====== SOURCE RECORDS ======

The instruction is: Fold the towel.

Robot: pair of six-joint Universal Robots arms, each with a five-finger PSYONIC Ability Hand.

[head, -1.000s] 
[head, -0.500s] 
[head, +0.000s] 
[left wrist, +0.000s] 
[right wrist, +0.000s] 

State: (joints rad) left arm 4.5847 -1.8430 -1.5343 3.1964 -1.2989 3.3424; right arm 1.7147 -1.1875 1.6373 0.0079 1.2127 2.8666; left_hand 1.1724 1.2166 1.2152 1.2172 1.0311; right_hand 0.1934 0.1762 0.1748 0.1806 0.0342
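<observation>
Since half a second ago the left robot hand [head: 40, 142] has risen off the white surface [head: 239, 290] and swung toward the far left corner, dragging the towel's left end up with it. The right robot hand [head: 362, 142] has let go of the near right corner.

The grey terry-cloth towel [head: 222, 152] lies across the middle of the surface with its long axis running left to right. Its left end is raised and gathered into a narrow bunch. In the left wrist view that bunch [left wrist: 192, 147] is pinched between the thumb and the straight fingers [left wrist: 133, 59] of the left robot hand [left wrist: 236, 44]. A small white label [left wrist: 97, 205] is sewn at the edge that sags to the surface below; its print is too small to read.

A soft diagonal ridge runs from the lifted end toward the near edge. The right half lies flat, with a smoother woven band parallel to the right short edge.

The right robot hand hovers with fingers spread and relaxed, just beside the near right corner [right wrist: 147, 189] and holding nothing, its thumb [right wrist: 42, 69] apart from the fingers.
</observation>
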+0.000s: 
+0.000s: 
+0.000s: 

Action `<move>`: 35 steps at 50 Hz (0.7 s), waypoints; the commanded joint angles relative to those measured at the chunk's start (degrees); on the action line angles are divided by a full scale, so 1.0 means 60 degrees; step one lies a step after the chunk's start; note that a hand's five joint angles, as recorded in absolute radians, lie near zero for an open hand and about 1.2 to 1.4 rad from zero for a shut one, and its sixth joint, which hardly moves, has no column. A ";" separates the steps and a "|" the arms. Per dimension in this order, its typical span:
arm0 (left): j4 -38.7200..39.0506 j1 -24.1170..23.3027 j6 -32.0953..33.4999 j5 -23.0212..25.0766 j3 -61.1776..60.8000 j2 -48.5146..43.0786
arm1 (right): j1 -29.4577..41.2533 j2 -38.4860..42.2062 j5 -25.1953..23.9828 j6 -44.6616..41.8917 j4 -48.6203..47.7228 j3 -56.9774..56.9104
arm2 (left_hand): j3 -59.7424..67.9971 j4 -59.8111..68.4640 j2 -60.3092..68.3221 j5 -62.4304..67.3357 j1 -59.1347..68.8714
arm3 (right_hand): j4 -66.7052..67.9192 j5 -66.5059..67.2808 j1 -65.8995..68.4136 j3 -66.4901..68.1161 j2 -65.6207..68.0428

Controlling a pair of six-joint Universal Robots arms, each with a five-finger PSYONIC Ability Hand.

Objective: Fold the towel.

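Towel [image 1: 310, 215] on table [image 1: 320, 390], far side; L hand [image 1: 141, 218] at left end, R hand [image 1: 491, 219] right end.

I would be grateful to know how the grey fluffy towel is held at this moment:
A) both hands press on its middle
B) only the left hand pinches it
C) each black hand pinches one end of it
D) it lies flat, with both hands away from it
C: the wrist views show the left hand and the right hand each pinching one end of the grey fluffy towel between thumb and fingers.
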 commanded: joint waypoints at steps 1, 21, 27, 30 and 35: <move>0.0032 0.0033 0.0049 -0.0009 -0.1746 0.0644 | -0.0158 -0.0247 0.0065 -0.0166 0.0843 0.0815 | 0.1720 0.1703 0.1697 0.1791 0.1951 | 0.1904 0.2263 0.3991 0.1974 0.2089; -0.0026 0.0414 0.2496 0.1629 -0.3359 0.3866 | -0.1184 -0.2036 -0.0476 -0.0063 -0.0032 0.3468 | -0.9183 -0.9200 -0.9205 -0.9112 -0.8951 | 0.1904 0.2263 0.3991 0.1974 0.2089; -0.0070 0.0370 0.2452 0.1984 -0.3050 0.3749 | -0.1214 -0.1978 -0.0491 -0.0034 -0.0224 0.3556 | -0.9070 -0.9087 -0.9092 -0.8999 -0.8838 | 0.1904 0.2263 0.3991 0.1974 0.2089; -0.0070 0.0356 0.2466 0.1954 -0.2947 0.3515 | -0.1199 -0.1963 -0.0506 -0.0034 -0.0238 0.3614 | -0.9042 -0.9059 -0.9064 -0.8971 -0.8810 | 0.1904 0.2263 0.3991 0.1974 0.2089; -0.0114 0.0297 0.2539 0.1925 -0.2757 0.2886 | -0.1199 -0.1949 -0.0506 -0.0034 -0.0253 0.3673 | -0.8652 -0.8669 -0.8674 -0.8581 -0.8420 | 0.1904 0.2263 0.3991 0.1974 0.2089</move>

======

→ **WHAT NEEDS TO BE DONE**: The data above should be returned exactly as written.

→ **COMPLETED EXERCISE**:
The instruction is: Fold the towel.

Robot: pair of six-joint Universal Robots arms, each with a five-finger PSYONIC Ability Hand.

[head, -1.000s] 
[head, -0.500s] 
[head, +0.000s] 
[left wrist, +0.000s] 
[right wrist, +0.000s] 

State: (joints rad) left arm 4.5847 -1.8430 -1.5343 3.1964 -1.2989 3.3424; right arm 1.7147 -1.1875 1.6373 0.0079 1.2127 2.8666; left_hand 1.1724 1.2166 1.2152 1.2172 1.0311; right_hand 0.1934 0.1762 0.1748 0.1806 0.0342
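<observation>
Since half a second ago the left robot hand [head: 40, 142] has risen off the white surface [head: 239, 290] and swung toward the far left corner, dragging the towel's left end up with it. The right robot hand [head: 362, 142] has let go of the near right corner.

The grey terry-cloth towel [head: 222, 152] lies across the middle of the surface with its long axis running left to right. Its left end is raised and gathered into a narrow bunch. In the left wrist view that bunch [left wrist: 192, 147] is pinched between the thumb and the straight fingers [left wrist: 133, 59] of the left robot hand [left wrist: 236, 44]. A small white label [left wrist: 97, 205] is sewn at the edge that sags to the surface below; its print is too small to read.

A soft diagonal ridge runs from the lifted end toward the near edge. The right half lies flat, with a smoother woven band parallel to the right short edge.

The right robot hand hovers with fingers spread and relaxed, just beside the near right corner [right wrist: 147, 189] and holding nothing, its thumb [right wrist: 42, 69] apart from the fingers.
</observation>
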+0.000s: 
+0.000s: 
+0.000s: 

Action `<move>`: 35 steps at 50 Hz (0.7 s), waypoints; the commanded joint angles relative to those measured at the chunk's start (degrees); on the action line angles are divided by a full scale, so 1.0 means 60 degrees; step one lies a step after the chunk's start; note that a hand's five joint angles, as recorded in absolute radians, lie near zero for an open hand and about 1.2 to 1.4 rad from zero for a shut one, and its sixth joint, which hardly moves, has no column. A ";" separates the steps and a "|" the arms. Per dimension in this order, its typical span:
arm0 (left): j4 -38.7200..39.0506 j1 -24.1170..23.3027 j6 -32.0953..33.4999 j5 -23.0212..25.0766 j3 -61.1776..60.8000 j2 -48.5146..43.0786
arm1 (right): j1 -29.4577..41.2533 j2 -38.4860..42.2062 j5 -25.1953..23.9828 j6 -44.6616..41.8917 j4 -48.6203..47.7228 j3 -56.9774..56.9104
arm2 (left_hand): j3 -59.7424..67.9971 j4 -59.8111..68.4640 j2 -60.3092..68.3221 j5 -62.4304..67.3357 j1 -59.1347..68.8714
arm3 (right_hand): j4 -66.7052..67.9192 j5 -66.5059..67.2808 j1 -65.8995..68.4136 j3 -66.4901..68.1161 j2 -65.6207..68.0428

Controlling a pair of six-joint Universal Robots arms, each with a five-finger PSYONIC Ability Hand.

Objective: Fold the towel.

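Towel [image 1: 310, 215] on table [image 1: 320, 390], far side; L hand [image 1: 141, 218] at left end, R hand [image 1: 491, 219] right end.

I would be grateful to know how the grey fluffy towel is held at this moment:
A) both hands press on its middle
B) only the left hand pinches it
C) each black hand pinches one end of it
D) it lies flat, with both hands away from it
C: the wrist views show the left hand and the right hand each pinching one end of the grey fluffy towel between thumb and fingers.
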 commanded: joint waypoints at steps 1, 21, 27, 30 and 35: <move>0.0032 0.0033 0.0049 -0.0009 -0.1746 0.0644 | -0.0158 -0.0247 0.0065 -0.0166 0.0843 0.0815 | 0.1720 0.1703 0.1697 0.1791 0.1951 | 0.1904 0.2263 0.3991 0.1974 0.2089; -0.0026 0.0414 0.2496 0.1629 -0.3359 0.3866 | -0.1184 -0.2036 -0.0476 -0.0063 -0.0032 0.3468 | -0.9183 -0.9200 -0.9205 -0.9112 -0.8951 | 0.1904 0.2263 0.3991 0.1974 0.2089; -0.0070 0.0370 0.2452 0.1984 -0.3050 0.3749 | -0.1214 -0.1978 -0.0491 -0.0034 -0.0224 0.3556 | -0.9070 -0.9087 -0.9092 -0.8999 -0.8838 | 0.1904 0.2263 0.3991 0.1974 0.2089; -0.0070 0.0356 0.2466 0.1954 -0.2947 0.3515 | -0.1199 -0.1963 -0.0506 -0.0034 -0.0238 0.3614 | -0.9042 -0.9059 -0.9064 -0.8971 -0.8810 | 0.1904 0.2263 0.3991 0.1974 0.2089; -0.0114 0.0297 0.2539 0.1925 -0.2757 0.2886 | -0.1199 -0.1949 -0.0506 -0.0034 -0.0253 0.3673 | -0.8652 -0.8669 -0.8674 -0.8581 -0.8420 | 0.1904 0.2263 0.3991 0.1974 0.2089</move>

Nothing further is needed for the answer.